Menurut Tommy, fleksibilitas tersebut dikembangkan untuk menyesuaikan karakter jalan yang beragam di Indonesia.

Enam mode berkendara memungkinkan satu kendaraan memiliki karakter berbeda, mulai dari pengutamaan efisiensi untuk perjalanan harian, respons performa yang lebih dinamis, hingga pengelolaan traksi ketika kendaraan menghadapi medan dengan tingkat kesulitan lebih tinggi.

Sistem iWD pada iCAR V23 tipe Z memanfaatkan fleksibilitas motor listrik ganda untuk mengatur pembagian tenaga. Pendekatan berbasis perangkat lunak ini memungkinkan sejumlah parameter kendaraan disesuaikan secara elektronik tanpa mengandalkan perubahan mekanis yang kompleks setiap kali karakter berkendara berubah.

Ketika pengemudi memilih mode tertentu, komputer kendaraan mengatur strategi kerja motor listrik dan sistem pendukung lainnya sesuai kebutuhan.

Bagi kendaraan listrik, pengaturan tersebut tidak hanya berkaitan dengan performa. Besarnya regenerative braking juga menjadi bagian penting karena sistem ini memungkinkan energi ketika kendaraan melakukan deselerasi dikonversi kembali menjadi energi listrik untuk baterai.

Meski pergantian mode dapat dilakukan dengan mudah, pemahaman terhadap karakter masing-masing pengaturan tetap penting.

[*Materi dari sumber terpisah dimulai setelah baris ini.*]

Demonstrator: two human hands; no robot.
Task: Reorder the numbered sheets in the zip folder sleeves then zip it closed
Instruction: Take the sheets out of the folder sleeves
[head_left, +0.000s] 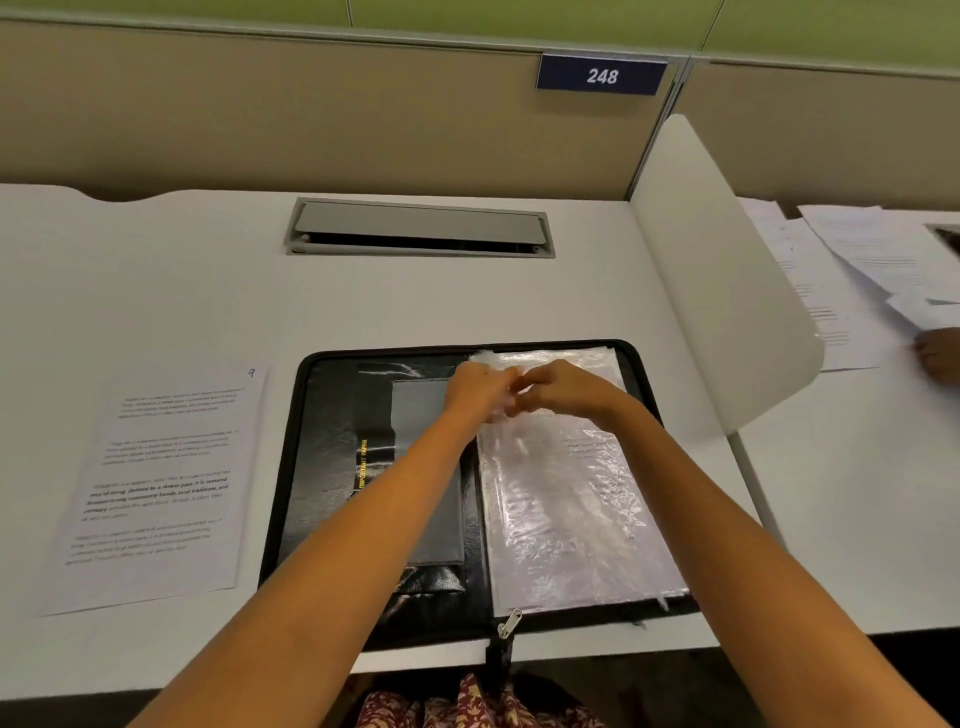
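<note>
A black zip folder lies open on the white desk in front of me. Its right half holds a stack of clear plastic sleeves with printed sheets inside. My left hand and my right hand meet at the top of the sleeves near the spine, and both pinch the crinkled top edge of a sleeve. A loose printed sheet marked 9 in its top corner lies flat on the desk left of the folder. The zipper pull hangs at the folder's near edge.
A grey cable hatch is set in the desk behind the folder. A white divider panel stands at the right. Beyond it lie more papers, with another person's hand on them. The desk's near edge runs just under the folder.
</note>
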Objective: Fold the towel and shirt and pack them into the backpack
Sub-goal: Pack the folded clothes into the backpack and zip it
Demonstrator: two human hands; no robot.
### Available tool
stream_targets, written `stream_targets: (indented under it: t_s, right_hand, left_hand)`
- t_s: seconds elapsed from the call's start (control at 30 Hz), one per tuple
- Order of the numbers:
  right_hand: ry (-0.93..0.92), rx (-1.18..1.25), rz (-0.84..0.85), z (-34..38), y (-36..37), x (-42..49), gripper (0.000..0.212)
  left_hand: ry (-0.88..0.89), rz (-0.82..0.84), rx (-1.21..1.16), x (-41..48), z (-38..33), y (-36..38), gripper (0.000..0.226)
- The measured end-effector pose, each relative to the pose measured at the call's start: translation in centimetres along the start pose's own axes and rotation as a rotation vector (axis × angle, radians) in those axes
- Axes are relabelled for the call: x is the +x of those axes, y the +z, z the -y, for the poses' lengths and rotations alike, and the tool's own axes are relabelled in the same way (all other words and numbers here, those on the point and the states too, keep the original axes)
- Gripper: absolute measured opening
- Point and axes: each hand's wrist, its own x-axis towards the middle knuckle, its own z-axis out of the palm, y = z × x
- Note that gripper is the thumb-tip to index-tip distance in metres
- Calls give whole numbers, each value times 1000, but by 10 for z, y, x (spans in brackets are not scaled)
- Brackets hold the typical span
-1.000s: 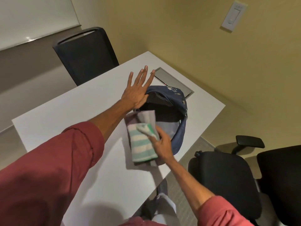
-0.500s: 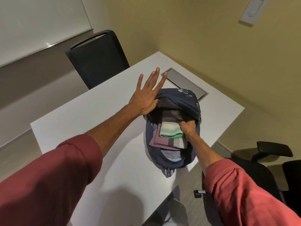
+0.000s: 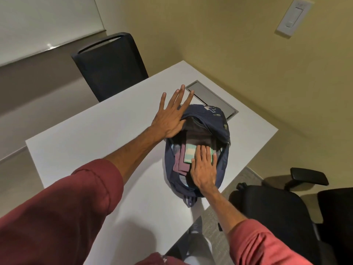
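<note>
A navy backpack [image 3: 219, 119] lies unzipped on the white table [image 3: 107, 138], near its right edge. Inside it lie a folded mauve and grey shirt [image 3: 179, 162] and, on top, a folded towel [image 3: 189, 153] with green and white stripes. My right hand [image 3: 205, 170] rests flat on the towel, fingers spread, covering most of it. My left hand [image 3: 172, 115] lies on the backpack's upper left rim with its fingers spread, the thumb at the edge of the flap; I cannot tell whether it grips the flap.
A grey cable hatch [image 3: 214, 98] is set in the table just behind the backpack. A black chair [image 3: 110, 64] stands at the far side, another black chair [image 3: 277, 211] with an armrest at the right. A wall switch [image 3: 293, 18] is up right.
My right hand carried the folded towel and shirt from the backpack's left side into its opening, let go, and now lies flat on them. The left hand stayed at the rim.
</note>
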Motion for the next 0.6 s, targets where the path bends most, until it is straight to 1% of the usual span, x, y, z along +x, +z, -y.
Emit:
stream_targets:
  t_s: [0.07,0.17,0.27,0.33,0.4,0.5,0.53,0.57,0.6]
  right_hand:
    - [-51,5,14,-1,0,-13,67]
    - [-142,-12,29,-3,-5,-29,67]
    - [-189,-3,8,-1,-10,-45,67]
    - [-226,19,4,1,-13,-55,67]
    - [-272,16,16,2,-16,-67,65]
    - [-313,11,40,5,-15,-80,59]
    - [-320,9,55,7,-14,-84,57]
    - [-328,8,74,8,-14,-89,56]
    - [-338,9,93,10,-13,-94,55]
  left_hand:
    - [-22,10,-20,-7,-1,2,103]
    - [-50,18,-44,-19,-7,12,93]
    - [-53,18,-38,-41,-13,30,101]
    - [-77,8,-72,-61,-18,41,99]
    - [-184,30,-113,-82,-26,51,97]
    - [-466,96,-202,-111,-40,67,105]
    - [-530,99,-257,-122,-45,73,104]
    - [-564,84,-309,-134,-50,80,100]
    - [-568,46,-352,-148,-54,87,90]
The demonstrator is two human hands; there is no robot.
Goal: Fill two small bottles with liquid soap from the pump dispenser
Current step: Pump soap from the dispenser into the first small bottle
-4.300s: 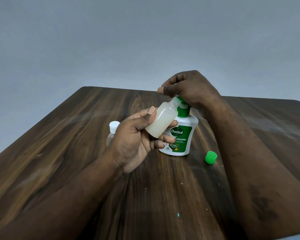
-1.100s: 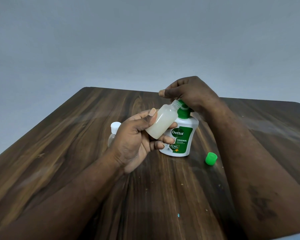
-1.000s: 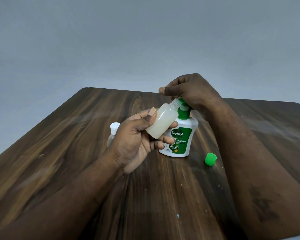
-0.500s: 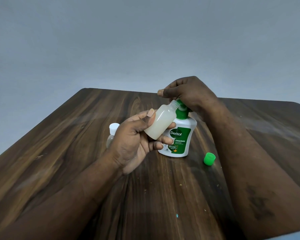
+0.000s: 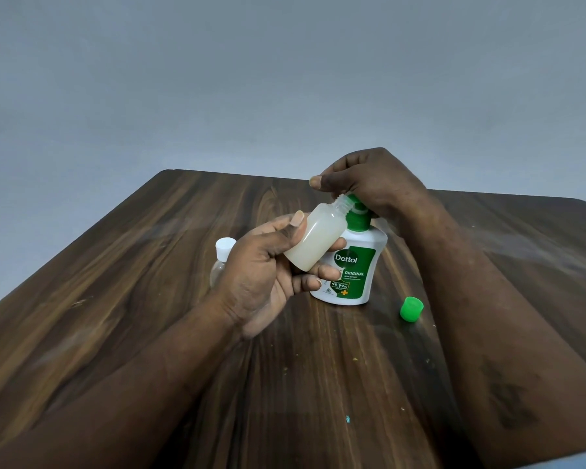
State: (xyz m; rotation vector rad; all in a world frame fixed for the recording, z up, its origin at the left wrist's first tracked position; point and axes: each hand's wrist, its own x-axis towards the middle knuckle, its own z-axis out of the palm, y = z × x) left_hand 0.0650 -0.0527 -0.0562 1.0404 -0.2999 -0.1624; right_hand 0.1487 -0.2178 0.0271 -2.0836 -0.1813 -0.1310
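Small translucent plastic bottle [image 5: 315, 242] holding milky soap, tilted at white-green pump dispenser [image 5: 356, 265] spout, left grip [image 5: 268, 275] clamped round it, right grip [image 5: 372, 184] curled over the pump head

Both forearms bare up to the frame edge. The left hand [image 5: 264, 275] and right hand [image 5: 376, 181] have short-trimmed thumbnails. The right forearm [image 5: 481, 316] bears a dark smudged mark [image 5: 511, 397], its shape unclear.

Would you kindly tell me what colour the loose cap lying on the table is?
Bright green; the cap shows best in the head view.
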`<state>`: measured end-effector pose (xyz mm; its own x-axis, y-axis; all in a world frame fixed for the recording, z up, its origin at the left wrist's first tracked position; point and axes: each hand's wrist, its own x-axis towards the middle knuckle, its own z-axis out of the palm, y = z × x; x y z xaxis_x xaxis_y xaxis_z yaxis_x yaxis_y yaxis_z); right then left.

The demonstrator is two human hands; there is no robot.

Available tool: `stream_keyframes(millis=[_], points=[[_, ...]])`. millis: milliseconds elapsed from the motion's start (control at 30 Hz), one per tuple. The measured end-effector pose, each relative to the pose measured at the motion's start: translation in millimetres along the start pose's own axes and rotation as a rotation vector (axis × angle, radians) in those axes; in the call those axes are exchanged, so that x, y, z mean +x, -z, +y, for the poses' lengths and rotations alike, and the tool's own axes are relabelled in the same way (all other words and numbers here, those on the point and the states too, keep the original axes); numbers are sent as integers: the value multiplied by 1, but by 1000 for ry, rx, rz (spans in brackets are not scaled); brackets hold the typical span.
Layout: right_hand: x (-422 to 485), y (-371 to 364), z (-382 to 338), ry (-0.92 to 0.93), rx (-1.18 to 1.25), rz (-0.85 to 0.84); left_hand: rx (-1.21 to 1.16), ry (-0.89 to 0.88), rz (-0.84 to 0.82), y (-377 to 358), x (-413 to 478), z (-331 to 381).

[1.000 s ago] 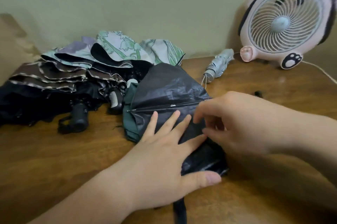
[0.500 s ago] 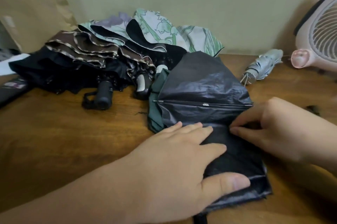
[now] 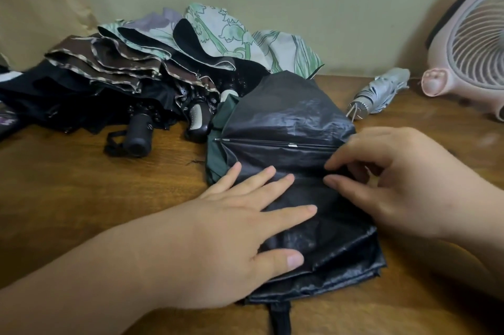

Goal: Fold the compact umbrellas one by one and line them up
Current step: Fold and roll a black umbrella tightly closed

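A black-lined, dark green compact umbrella [image 3: 289, 122] lies half collapsed on the wooden table [image 3: 81, 193] in front of me, one metal rib showing across it. My left hand [image 3: 234, 225] presses flat on its lower fabric with fingers spread. My right hand [image 3: 387, 179] pinches a fold of the black fabric between thumb and forefinger, just under the rib. A pile of unfolded umbrellas [image 3: 152, 62], brown, black and floral green, lies at the back left. One folded silver umbrella [image 3: 381, 92] rests at the back right.
A pink desk fan [image 3: 469, 43] stands at the far right against the wall. A brown paper bag [image 3: 35, 7] leans at the back left. Two black handles [image 3: 139, 133] stick out of the pile toward me.
The view shifted left and closer to the umbrella. My left hand stays flat on the fabric with its fingers spread wider; my right hand keeps pinching the fold near the rib.
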<state>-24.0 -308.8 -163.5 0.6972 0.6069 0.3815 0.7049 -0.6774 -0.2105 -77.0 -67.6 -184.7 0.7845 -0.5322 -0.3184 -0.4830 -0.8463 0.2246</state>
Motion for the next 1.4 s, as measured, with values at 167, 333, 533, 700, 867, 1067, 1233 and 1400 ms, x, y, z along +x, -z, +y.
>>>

Penggunaan mode yang sesuai kondisi jalan dapat membantu pengemudi memanfaatkan kemampuan kendaraan secara lebih optimal. Di sisi lain, pengemudi juga tetap perlu memperhatikan kondisi ban, sistem pengereman mekanis, serta kondisi jalan.

Pada kendaraan listrik, sistem regenerative braking bekerja berdampingan dengan sistem pengereman mekanis. Karena itu, menjaga kondisi sistem pengereman tetap optimal menjadi bagian penting agar seluruh sistem deselerasi dapat bekerja sebagaimana mestinya, terutama ketika membutuhkan pengereman mendadak.

Kehadiran enam driving mode pada iCAR V23 tipe Z menunjukkan bahwa tombol pemilih mode pada kendaraan listrik modern tidak selalu sekadar mengubah rasa pedal atau bobot kemudi.

Di baliknya terdapat strategi kontrol yang mengatur karakter penyaluran tenaga, traksi, pengereman regeneratif, hingga distribusi torsi secara real-time.

Dengan pendekatan tersebut, iCAR V23 tipe Z menawarkan satu kendaraan dengan karakter berkendara yang dapat disesuaikan untuk berbagai kebutuhan dan kondisi jalan.